UPDATE | In one of the most ‘shocking’ main event features in recent years, Scott Morrison has regained his championship as Prime Minister of Australia. Brilliant work by the creative team this campaign!
Professional wrestling — half Shakespeare, half suplexes — continues to captivate as a stage-managed “reality” in which scripted stories bleed freely into real events, and the blurry line between truth heightens the addiction to the melodrama.
Following on from World Wrestling Entertainment’s (WWE) WrestleMania extravaganza in April, we take a look as the Australian government gears up for the main event of their poorly executed version of the theatre spectacle — The 2019 Federal Election.
POLITICS IS WRESTLING
The world has caught up to the ethos of professional wrestling, and with each passing year, more and more facets of popular culture become something like wrestling — including politics.

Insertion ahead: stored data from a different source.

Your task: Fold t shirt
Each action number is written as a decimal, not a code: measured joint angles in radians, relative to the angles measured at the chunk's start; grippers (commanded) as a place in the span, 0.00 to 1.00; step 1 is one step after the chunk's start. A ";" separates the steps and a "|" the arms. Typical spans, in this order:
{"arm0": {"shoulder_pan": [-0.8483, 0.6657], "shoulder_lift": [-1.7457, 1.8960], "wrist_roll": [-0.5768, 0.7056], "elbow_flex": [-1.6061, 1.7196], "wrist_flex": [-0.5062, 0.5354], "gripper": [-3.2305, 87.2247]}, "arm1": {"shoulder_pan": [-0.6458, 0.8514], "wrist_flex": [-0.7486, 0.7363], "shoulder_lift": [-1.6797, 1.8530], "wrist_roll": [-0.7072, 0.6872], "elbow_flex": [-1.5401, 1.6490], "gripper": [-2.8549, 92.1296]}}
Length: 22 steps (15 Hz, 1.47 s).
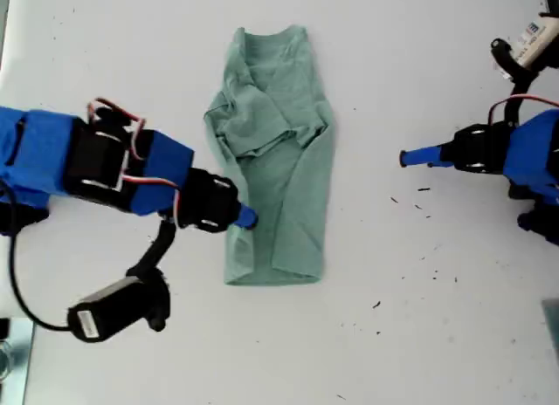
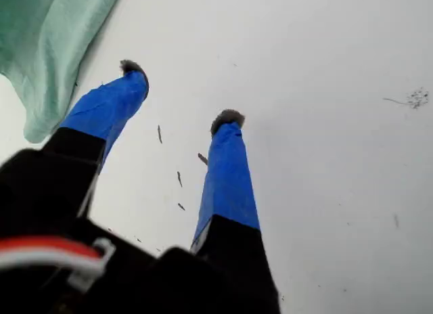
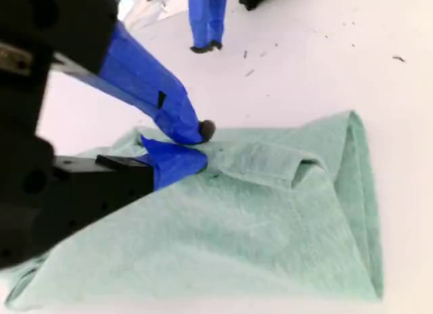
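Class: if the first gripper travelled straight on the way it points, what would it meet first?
Probably the t shirt, at its nearer edge; only bare table lies between. If my first gripper tilts downward, the table comes first.

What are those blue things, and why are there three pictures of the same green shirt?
The blue things are two robot arms with pinching claws called grippers. One picture looks down from above the white table. The other two come from little cameras riding on each gripper. My second gripper is pinching the edge of the t shirt, which lies partly folded into a long strip. My first gripper is open, holds nothing, and hangs over bare table beside the shirt.
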 measured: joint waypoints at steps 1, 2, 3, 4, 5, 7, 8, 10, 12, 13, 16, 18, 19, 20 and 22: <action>-0.002 -0.150 0.054 -0.129 0.002 0.27 | 0.000 0.000 0.000 0.000 0.000 0.26; 0.000 -0.307 0.078 -0.278 0.026 0.28 | 0.000 0.000 0.000 0.003 0.000 0.26; 0.000 -0.425 0.080 -0.394 0.077 0.32 | 0.000 0.000 0.000 0.006 0.000 0.26; 0.000 -0.449 0.080 -0.420 0.118 0.32 | 0.000 0.000 0.000 0.006 0.000 0.26; 0.000 -0.416 0.077 -0.430 0.190 0.31 | 0.000 0.000 0.000 0.006 0.000 0.26; -0.003 -0.156 0.064 -0.348 0.344 0.30 | 0.002 0.000 0.000 0.002 0.000 0.26; -0.018 0.034 0.041 -0.209 0.359 0.28 | 0.000 0.000 0.000 -0.021 0.000 0.26; -0.091 0.499 -0.026 0.279 0.232 0.19 | -0.014 0.000 0.000 -0.032 0.000 0.23; -0.153 1.046 -0.115 0.890 0.135 0.05 | -0.012 0.018 0.005 -0.058 0.000 0.05; -0.137 1.278 -0.183 1.155 0.114 0.03 | -0.028 0.029 0.005 -0.077 0.000 0.05; -0.087 1.477 -0.278 1.422 0.064 0.20 | -0.046 0.031 0.005 0.008 -0.002 0.06; -0.078 1.331 -0.278 1.289 0.087 0.28 | -0.112 0.025 -0.003 0.061 -0.057 0.28; -0.046 1.207 -0.278 1.138 0.143 0.29 | -0.160 0.012 -0.081 0.118 -0.153 0.31; -0.017 1.062 -0.265 0.950 0.199 0.30 | -0.238 -0.023 -0.209 0.167 -0.308 0.33; 0.012 0.724 -0.207 0.534 0.330 0.31 | -0.365 -0.032 -0.667 0.190 -0.736 0.34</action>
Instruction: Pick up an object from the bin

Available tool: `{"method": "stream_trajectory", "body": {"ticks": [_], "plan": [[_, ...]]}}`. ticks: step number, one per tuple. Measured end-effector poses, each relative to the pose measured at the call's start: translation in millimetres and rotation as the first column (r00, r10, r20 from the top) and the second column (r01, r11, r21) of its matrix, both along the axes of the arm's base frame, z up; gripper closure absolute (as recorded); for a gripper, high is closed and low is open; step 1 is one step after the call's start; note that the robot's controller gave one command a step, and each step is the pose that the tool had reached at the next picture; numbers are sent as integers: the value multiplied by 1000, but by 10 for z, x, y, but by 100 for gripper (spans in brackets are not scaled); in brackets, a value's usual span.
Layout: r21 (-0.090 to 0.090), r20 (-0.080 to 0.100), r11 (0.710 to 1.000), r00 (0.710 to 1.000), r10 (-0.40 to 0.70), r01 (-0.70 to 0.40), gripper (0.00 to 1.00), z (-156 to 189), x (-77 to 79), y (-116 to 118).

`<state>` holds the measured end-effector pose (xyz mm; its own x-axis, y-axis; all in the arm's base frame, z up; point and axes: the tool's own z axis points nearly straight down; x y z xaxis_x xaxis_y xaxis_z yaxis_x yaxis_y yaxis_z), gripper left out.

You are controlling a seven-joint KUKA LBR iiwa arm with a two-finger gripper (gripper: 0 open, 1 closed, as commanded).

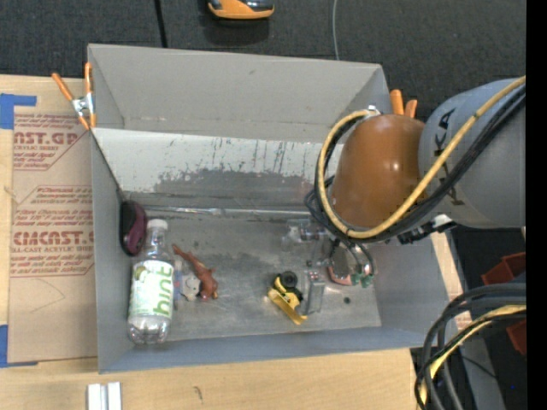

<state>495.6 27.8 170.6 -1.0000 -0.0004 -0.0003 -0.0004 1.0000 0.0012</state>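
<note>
Grey metal bin (239,101), its floor scuffed | clear green-labelled bottle (151,293) lay lengthwise along the left wall | fingers (314,290) hung just right of a small yellow-and-black piece (286,301) near the front edge, its long axis slanting toward the front-right corner | how far they were open could not be told

Clear zone: the bin (239,101) floor is bare at centre, between the orange toy (199,274) and the yellow-black piece (286,300), and along the back wall.

Obstacles, left: a bottle (151,293) lies along the left wall, with a dark object (132,227) just behind it and the orange toy just beside it.

Obstacles, right: the arm (376,178) overhangs the right end. The gripper (316,295) stands just beside the yellow-black piece, near the front wall.
</note>
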Motion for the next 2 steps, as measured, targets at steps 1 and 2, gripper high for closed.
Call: {"method": "stream_trajectory", "body": {"ticks": [1,2], "plan": [[1,4,996,996,-90,90,0,-780,-93,-221],[-2,-4,998,998,-70,70,0,-570,-146,-284]]}}
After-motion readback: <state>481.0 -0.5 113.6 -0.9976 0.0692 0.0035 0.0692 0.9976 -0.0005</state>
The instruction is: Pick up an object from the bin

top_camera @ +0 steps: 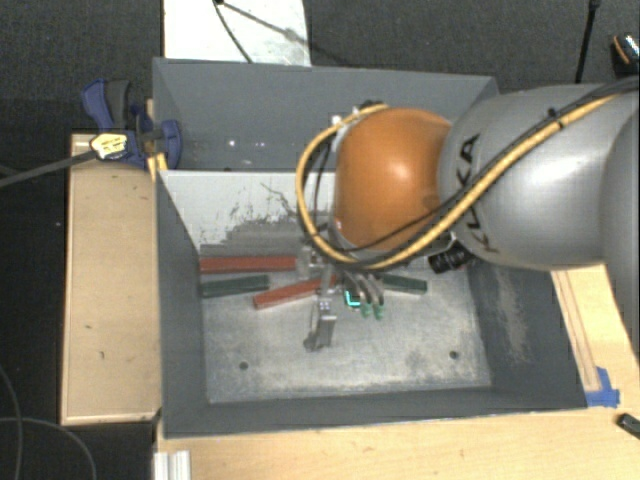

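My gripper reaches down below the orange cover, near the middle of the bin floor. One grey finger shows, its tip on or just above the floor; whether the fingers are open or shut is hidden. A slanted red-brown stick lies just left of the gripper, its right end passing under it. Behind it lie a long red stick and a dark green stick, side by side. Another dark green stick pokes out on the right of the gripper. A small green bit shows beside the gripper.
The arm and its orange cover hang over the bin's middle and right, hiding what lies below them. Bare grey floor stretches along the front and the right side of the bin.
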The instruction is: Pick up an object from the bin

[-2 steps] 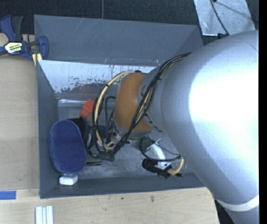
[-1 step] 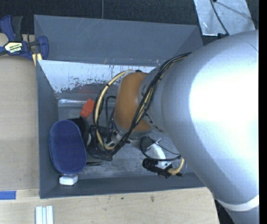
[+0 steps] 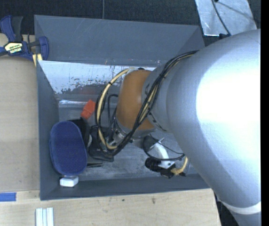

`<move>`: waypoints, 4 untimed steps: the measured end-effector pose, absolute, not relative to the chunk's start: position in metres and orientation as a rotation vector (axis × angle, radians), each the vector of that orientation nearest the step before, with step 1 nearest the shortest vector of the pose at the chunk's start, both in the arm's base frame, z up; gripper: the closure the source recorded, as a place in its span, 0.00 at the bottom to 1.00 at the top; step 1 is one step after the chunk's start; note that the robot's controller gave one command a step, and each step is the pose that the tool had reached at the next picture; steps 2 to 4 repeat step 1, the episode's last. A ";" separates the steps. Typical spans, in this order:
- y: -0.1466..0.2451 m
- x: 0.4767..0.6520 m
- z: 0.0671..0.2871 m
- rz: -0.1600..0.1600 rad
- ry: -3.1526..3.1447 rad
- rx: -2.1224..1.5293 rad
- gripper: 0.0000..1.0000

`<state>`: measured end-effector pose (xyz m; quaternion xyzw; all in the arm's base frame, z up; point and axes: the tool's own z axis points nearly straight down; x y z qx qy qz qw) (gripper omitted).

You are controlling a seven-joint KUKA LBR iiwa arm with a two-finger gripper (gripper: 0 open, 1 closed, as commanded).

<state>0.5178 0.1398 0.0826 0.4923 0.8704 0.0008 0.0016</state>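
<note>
Blue pad: one dark blue oval fabric pad, left floor of the grey metal bin, long axis running far wall to near wall.
White block: one, small, near-left corner.
Orange piece: one, towards the far wall.
Gripper: black, low, just right of the pad; I cannot tell its grip.

A dark floor runs along the top of the frame. A pale wooden table fills the left side and the bottom. A shiny grey sheet lies at the upper right.
</note>
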 end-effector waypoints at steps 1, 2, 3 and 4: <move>0.139 0.520 0.172 0.009 2.731 1.540 1.00; 0.139 0.520 0.172 0.009 2.731 1.540 1.00; 0.139 0.520 0.172 0.009 2.731 1.540 1.00; 0.139 0.520 0.172 0.009 2.731 1.540 1.00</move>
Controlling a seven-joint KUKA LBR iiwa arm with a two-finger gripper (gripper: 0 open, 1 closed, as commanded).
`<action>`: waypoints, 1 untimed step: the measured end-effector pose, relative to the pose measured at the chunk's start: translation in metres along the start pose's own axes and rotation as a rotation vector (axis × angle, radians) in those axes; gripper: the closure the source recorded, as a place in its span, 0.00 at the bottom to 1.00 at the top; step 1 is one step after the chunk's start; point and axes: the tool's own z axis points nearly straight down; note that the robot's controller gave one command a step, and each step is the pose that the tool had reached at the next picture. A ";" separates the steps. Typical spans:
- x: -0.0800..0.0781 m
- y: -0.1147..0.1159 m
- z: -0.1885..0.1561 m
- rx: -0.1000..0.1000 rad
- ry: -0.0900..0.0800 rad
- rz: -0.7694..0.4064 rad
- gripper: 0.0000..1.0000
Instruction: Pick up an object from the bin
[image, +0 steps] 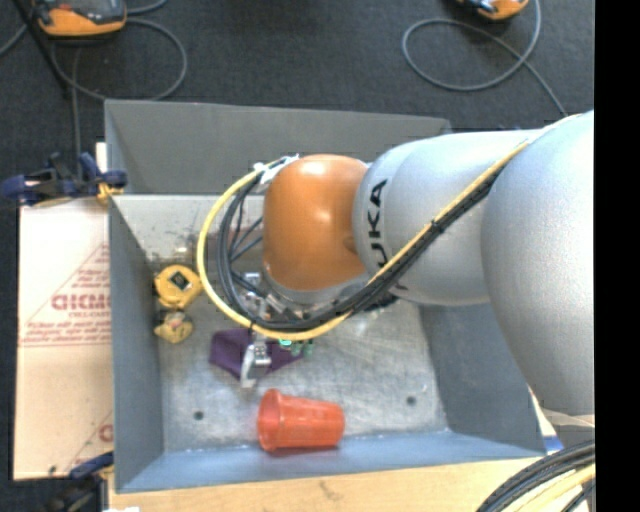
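My gripper (252, 370) comes down below the arm's wrist near the middle of the bin, its tip right on a purple object (228, 352) that lies on the floor there. Whether it grips the purple object cannot be told, since the wrist hides most of it. A small green piece (297, 347) peeks out just right of the purple object. A red-orange plastic cup (300, 422) lies on its side near the front wall, just below the gripper.
At the left wall sit a yellow-and-black tape-measure-like thing (177, 285) and, just below it, a small yellow figure (173, 327). The arm covers the bin's back and right parts. Bare floor shows at the front right.
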 end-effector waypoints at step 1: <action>-0.002 0.000 -0.004 -0.001 -0.007 0.003 0.00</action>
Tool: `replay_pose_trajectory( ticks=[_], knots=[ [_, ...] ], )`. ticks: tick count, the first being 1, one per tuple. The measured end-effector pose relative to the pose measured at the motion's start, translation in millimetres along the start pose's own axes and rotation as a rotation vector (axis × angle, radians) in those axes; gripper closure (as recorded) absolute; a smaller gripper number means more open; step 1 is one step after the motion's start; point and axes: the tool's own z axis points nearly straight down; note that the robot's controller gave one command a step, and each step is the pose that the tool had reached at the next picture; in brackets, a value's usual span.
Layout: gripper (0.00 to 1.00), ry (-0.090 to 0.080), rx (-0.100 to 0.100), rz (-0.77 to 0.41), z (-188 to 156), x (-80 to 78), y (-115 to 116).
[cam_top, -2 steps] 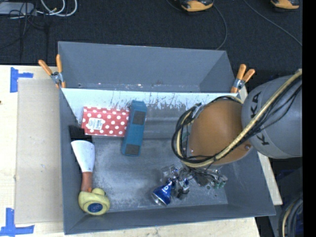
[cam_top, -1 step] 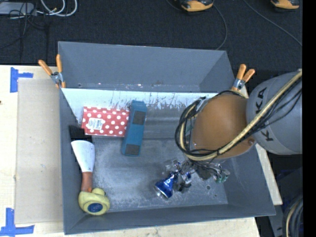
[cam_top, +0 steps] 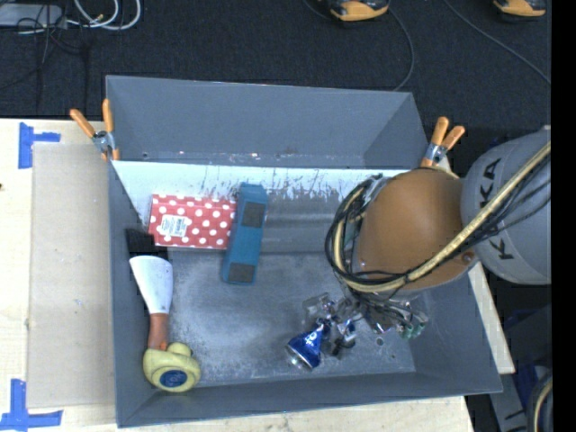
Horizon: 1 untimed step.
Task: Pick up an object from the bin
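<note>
Shine of foil on a small blue object (cam_top: 309,346), crumpled in look and narrowing to one end. Lies on the floor of the bin (cam_top: 270,142), close to the front wall and toward the front-right corner.

Around it, open grey floor on the left side, reaching along the front wall as far as a pale yellow round thing (cam_top: 171,367) in the front-left corner. Also much bare floor in the middle of the bin. Behind that, well apart from the blue object, a blue block (cam_top: 245,234) leaning with its upper end near the rear wall, and just beside it, to the left, a red box (cam_top: 192,221) with white dots. Along the left wall, a white-headed tool (cam_top: 153,286) with a brown handle, running down to the yellow thing.

Just to the right of the small blue object, low over the floor, the gripper (cam_top: 346,327). Touching the object or only next to it: cannot tell. Above the gripper, the orange wrist cover (cam_top: 409,232), with cables (cam_top: 342,241) looped round its left side. How wide the gripper stands, and whether it grips anything: not possible to tell among the tangled metal and shadow.
</note>
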Motion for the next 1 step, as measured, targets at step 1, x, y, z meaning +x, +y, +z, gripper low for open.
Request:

The art of professional wrestling, much the same with politics, is based not the outlandish characters or the jumbo-size threats, but the insistence on telling a great story with no regard for the facts.
This weekend, many Australians will once again head to the polling booths and vote for the same two-party false paradigm that has consumed the country for most of the modern era, falling victim to campaign storylines created by the political establishment.
The latest Federal Election extravaganza is expected to draw records numbers across the country, following on from a largely dull campaign of television programming over the last few months.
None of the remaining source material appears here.